Didn't they catch the guy who the story is based on a few times. The possibly perfect crime would be that after he got out of us prison he went to work for the 'mereican gov't.....the FBI. Seems he's involved in financial fraud consultancy too but what he does now is legal so that's not a perfect crime.


----------



## tomee2 (Feb 27, 2017)

Midnight Rider said:


> Catch Me If You Can,... based on a true story.
> View attachment 354454
> 
> 
> ...


Imho The book is so much better than the movie because the movie just can't get across all the outrageous things he did in one movie.


----------



## BlueRocker (Jan 5, 2020)

Panda steak?


----------



## oldjoat (Apr 4, 2019)

one comes to mind ... jimmy hoffa


----------



## Midnight Rider (Apr 2, 2015)

Electraglide said:


> Didn't they catch the guy who the story is based on a few times. The possibly perfect crime would be that after he got out of us prison he went to work for the 'mereican gov't.....the FBI. Seems he's involved in financial fraud consultancy too but what he does now is legal so that's not a perfect crime.


Yes I know he was eventually arrested,... however, I look at the crimes he got away with before being caught as perfect crimes,... posing as a doctor, airline pilot, lawyer, French teacher etc.. He actually got away with doing those acts of crime but slipped up running the cheque printing scam in Montrichard, France. Still did pretty good though by agreeing to work for the FBI bank fraud division,... beats 12 years in prison,... so perhaps it could be considered the perfect set of crimes, 🤔


----------



## Midnight Rider (Apr 2, 2015)

tomee2 said:


> Imho The book is so much better than the movie because the movie just can't get across all the outrageous things he did in one movie.

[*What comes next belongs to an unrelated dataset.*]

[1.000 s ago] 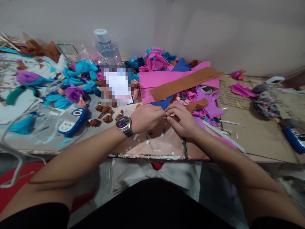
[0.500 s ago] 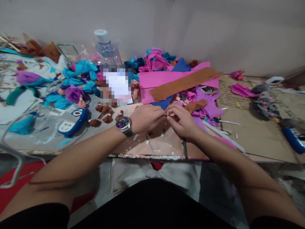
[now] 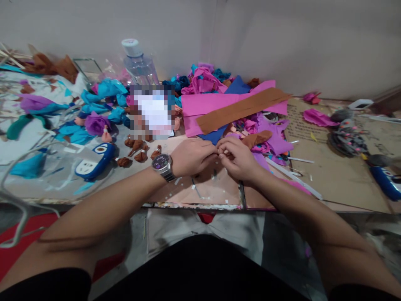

Thanks for the tip,... I will look for the book.


----------



## Electraglide (Jan 24, 2010)

Midnight Rider said:


> Yes I know he was eventually arrested,... however, I look at the crimes he got away with before being caught as perfect crimes,... posing as a doctor, airline pilot, lawyer, French teacher etc.. He actually got away with doing those acts of crime but slipped up running the cheque printing scam in Montrichard, France. Still did pretty good though by agreeing to work for the FBI bank fraud division,... beats 12 years in prison,... so perhaps it could be considered the perfect set of crimes, 🤔


He got arrested in '65 in California. Almost got caught a few times as pilot, lawyer, dr. etc. until he got caught in France....tagged for a year and it was reduced to 6 months....That was '69. Not the "long sentence" the book says. While impersonating the Dr. he was a supervisor of 7 interns, not "head of the hospital". Got out of French prison and got shipped to Sweden where he did 6 months. Got shipped to the states and ended up doing 4 years of a 12 year bit. Skipped a few times but got caught each time and finally sold out to the FBI for parole. He eventually got caught for all he did....doesn't seem like the perfect crime to me.


----------



## tomee2 (Feb 27, 2017)

That a long tenon neck joint is worth an extra $3000?


----------



## Paul Running (Apr 12, 2020)

Electraglide said:


> He got arrested in '65 in California. Almost got caught a few times as pilot, lawyer, dr. etc. until he got caught in France....tagged for a year and it was reduced to 6 months....That was '69. Not the "long sentence" the book says. While impersonating the Dr. he was a supervisor of 7 interns, not "head of the hospital". Got out of French prison and got shipped to Sweden where he did 6 months. Got shipped to the states and ended up doing 4 years of a 12 year bit. Skipped a few times but got caught each time and finally sold out to the FBI for parole. He eventually got caught for all he did....doesn't seem like the perfect crime to me.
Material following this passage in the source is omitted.